§ EXERCISE AIM
Your answer should be the exact lines of the data below from the one containing "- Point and" through the one containing "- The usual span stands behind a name"; please include nothing else.

§ RECORDED INFORMATION
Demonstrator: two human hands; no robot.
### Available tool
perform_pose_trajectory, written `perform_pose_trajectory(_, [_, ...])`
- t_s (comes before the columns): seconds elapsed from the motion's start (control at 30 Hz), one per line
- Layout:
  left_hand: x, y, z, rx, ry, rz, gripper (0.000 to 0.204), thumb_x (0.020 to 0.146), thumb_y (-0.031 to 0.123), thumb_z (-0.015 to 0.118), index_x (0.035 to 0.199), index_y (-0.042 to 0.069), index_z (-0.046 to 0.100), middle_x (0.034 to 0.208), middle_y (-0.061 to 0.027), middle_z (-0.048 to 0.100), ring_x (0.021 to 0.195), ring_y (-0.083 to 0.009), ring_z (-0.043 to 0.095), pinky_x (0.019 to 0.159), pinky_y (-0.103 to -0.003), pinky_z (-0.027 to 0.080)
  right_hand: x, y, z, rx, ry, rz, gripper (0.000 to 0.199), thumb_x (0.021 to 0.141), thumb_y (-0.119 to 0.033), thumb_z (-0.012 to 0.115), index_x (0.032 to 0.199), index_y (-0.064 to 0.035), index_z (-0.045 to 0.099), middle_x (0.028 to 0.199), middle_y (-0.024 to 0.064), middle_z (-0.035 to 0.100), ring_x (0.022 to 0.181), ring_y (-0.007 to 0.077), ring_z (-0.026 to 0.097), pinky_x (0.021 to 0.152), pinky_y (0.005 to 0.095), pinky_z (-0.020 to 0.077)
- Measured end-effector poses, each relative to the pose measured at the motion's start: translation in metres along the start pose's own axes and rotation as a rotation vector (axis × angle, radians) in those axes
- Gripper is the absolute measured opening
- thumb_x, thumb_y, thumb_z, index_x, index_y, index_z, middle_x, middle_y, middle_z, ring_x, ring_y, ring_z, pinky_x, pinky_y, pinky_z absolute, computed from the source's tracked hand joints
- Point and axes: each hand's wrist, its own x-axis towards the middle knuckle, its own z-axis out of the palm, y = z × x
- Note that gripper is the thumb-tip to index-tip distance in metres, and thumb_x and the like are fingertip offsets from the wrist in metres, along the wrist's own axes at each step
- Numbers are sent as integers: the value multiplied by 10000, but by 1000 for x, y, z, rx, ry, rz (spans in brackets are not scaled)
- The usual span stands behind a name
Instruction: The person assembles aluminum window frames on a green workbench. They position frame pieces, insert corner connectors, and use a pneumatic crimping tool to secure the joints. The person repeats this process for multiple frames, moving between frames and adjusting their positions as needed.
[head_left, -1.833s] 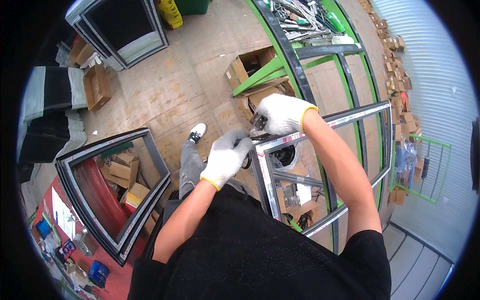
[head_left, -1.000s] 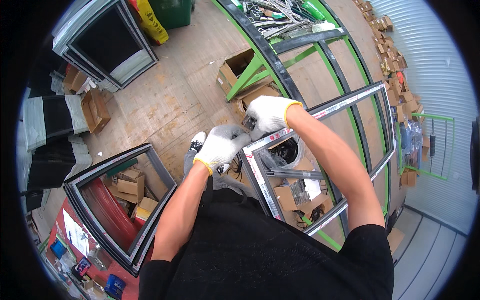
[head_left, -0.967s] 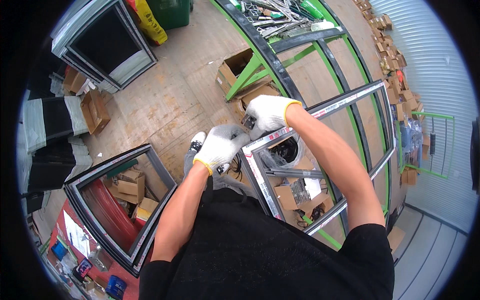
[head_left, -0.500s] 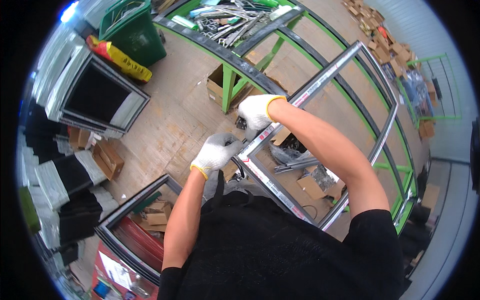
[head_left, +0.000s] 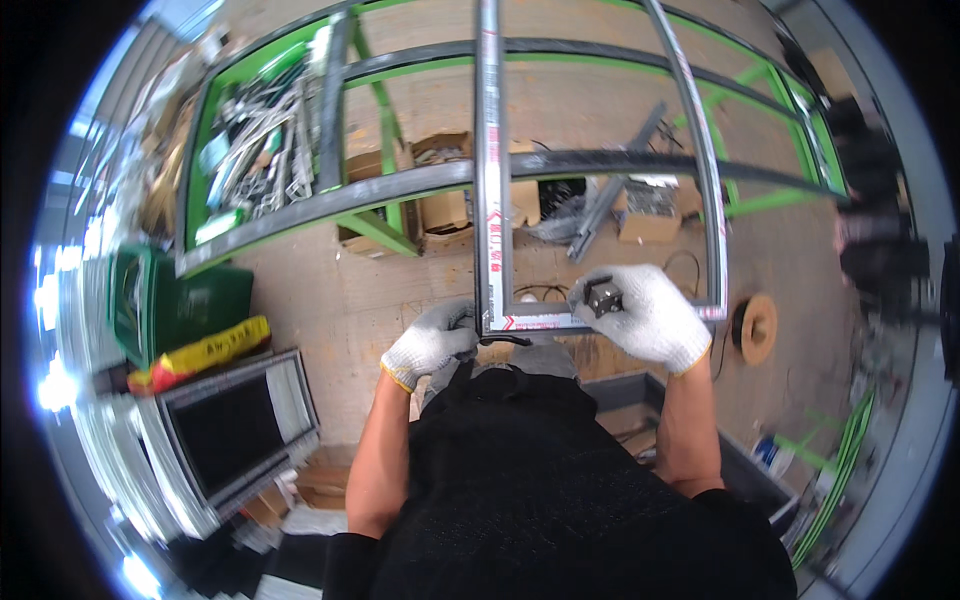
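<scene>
A rectangular metal frame (head_left: 494, 190) with printed protective film lies across the green-legged work stand, its near end toward my body. At its near left corner is my left hand (head_left: 435, 345) in a white-and-grey knit glove, fingers curled closed; what they hold is hidden. A thin black strip (head_left: 505, 341) sticks out just below that corner, beside those fingers. My right hand (head_left: 650, 318), gloved alike, is over the frame's near bar. Its fingers are closed around a small dark metal block (head_left: 604, 297).
The stand (head_left: 400, 200) has black-topped rails and a bin of metal offcuts (head_left: 265, 140) at left. A green wheeled bin (head_left: 180, 300), a yellow-and-red bag (head_left: 215, 352) and stacked panels (head_left: 230, 425) stand left. Cardboard boxes (head_left: 650, 215) sit beneath; a cable spool (head_left: 757, 330) is at right.
My view has turned, so the frame now points straight away from me. My right hand has moved from the frame's left bar to its near bar with the dark metal block; my left stays by the corner.
</scene>
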Motion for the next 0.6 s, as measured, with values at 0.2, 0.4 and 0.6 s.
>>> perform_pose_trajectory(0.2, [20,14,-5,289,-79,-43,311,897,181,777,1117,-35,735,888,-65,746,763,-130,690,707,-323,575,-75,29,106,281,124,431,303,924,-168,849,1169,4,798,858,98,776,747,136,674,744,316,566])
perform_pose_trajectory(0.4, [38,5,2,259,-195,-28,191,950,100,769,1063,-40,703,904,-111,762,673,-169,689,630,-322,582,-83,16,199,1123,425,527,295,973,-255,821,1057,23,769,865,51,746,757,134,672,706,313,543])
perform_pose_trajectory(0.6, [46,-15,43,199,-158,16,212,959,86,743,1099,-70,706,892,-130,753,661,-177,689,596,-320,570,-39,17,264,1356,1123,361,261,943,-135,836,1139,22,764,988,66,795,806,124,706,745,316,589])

§ SOLUTION TO THIS TASK
- Point and axes: each hand's wrist, its own x-axis towards the middle knuckle, its own z-axis out of the palm, y = z × x
- Note that gripper is the thumb-tip to index-tip distance in metres, and thumb_x and the like are fingertip offsets from the wrist in metres, along the wrist's own axes at each step
- Numbers are sent as integers: the value multiplied by 10000, but by 1000 for x, y, z, rx, ry, rz (spans in brackets are not scaled)
- The usual span stands behind a name

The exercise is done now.